Last updated December 12, 2025
The Heroku Data team continuously ensures that Heroku Postgres databases are configured optimally for web application workloads. You can further improve the performance of your Heroku Postgres database by understanding your specific workload and by doing performance tuning.
Choose the Right Heroku Postgres Plan
Choosing the right plan depends on the unique usage characteristics of your app as well as your organization’s availability and uptime expectations. For more information, see Choosing the Right Heroku Postgres Plan.
Essential-tier databases have variable performance characteristics by design. If your application requires predictable performance and availability, upgrade your database plan.
Track Metrics
The first step in understanding the performance of your database is to track various vital metrics, which offer an overall view of your system’s performance. We offer a number of system metrics which are output on your application logs. These metrics are tracked and alerted on appropriately. One easy way to do that is by installing a monitoring add-on to track this data over time.
Beware of Connections
With metrics in place, keep a close eye on connection count. One common issue arises due to leaking database connections, which in turn degrades the performance of your database. Some frameworks have ways to control connections (for example, ActiveRecord), but if your connection count is steadily approaching your plan limit, also consider using connection pooling.
Identify and Fix Expensive Queries
The biggest cause of database performance issues comes from under-optimized queries that apply significant pressure on the database system.

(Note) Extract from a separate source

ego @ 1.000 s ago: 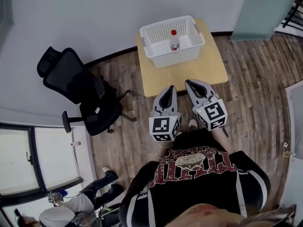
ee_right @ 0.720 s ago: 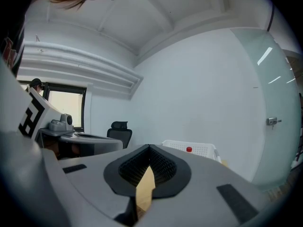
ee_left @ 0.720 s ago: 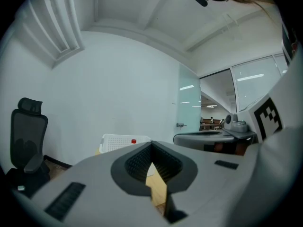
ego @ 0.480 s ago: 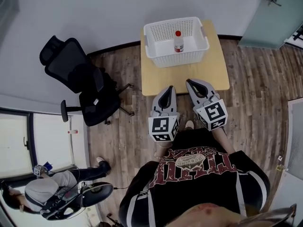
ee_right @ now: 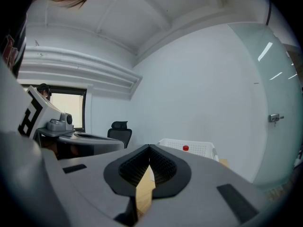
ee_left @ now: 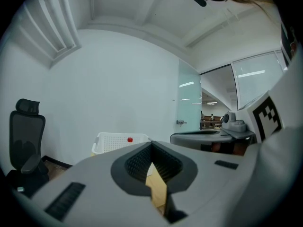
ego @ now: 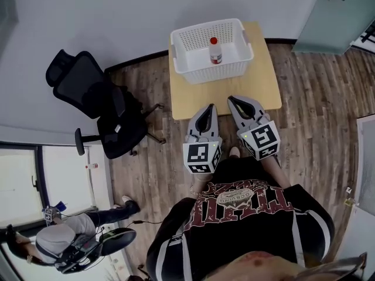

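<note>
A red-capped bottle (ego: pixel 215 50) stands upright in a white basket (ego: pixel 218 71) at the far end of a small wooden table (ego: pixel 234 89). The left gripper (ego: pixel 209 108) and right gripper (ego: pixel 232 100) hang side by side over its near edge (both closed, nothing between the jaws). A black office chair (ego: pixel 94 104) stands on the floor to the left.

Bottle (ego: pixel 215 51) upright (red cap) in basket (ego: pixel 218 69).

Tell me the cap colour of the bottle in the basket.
Red: the round cap on the small clear bottle, best in the head view.
</note>
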Motion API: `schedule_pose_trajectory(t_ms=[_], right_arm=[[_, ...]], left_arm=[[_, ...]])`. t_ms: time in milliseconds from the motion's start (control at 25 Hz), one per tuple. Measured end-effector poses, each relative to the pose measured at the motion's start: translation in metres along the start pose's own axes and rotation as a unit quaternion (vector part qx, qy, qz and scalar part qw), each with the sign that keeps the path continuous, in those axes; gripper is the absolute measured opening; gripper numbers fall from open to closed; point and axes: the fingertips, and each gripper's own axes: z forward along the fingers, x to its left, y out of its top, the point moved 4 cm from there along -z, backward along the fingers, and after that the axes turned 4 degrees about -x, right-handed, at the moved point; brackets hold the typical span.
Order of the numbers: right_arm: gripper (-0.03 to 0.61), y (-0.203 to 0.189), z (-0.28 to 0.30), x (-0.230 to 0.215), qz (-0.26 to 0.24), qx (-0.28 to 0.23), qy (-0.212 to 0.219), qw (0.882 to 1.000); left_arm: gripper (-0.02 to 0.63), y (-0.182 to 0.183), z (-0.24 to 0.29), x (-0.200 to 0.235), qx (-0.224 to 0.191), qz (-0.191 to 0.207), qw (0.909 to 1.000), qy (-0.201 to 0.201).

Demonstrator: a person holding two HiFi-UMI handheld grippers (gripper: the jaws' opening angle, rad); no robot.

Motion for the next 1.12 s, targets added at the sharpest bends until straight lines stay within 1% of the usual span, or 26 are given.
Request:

To identify these queries, look at the Expensive Queries view for your database. Furthermore, we’ve configured Postgres to log queries taking longer than 2 seconds, so keep an eye on your application logs as well. After expensive queries are identified, they can often be optimized by adding an appropriate index, although sometimes the database schema must be adjusted to achieve optimal queries. Always use EXPLAIN to understand how individual queries are executed and which indexes to add or remove.
Long-running queries can also have an impact on database performance because they hold locks or otherwise overconsume server resources. You can automatically abort long-running queries at the session level by running SET statement_timeout = '20s' on each connection, or for all statements database wide by running ALTER DATABASE your-database-name SET statement_timeout='20s'. This database setting change affects all connections, including connections from analytics tools such as Dataclips.
Watch Out for Locks
Concurrent writes to the same rows cause Postgres to lock one transaction while the other completes. A large number of locks gives the impression that the database response times degrade, but the locked transactions aren’t doing work at all while they wait for the appropriate lock to be granted. In some cases, a database migration with ALTER TABLE statements seems to take a long time, but it’s just waiting for its turn to run.
To identify locks, run the heroku pg:locks command available from the pg-extras plugin. Also, Heroku logs the number of locks on your log stream via the database’s metrics logs. It’s recommended to keep an eye on it with a monitoring add-on.
Manage Database Bloat
Postgres uses MVCC to enable concurrent access to data. Concurrent access can cause dead tuples or bloat, which requires the database system to be VACUUM-ed to perform optimally. Postgres includes an autovacuum daemon, but it’s likely that you must configure more aggressive vacuum settings. Alternatively, you can run the command VACUUM ANALYZE frequently during times of least traffic to clean up bloat and refresh database statistics manually.
Consider Separate Caching
Postgres is good at caching your data, but some applications benefit from caching in a separate in-memory system such as Heroku Key-Value Store. Consider this approach if certain queries are run frequently and exhibit variable response time, which is indicative of caching effects.
Run Diagnostics
The heroku pg:diagnose command flags issues that Heroku Postgres users commonly run into. Running this command is a good way to determine if you’re running into any common operational issues with your Heroku Postgres database.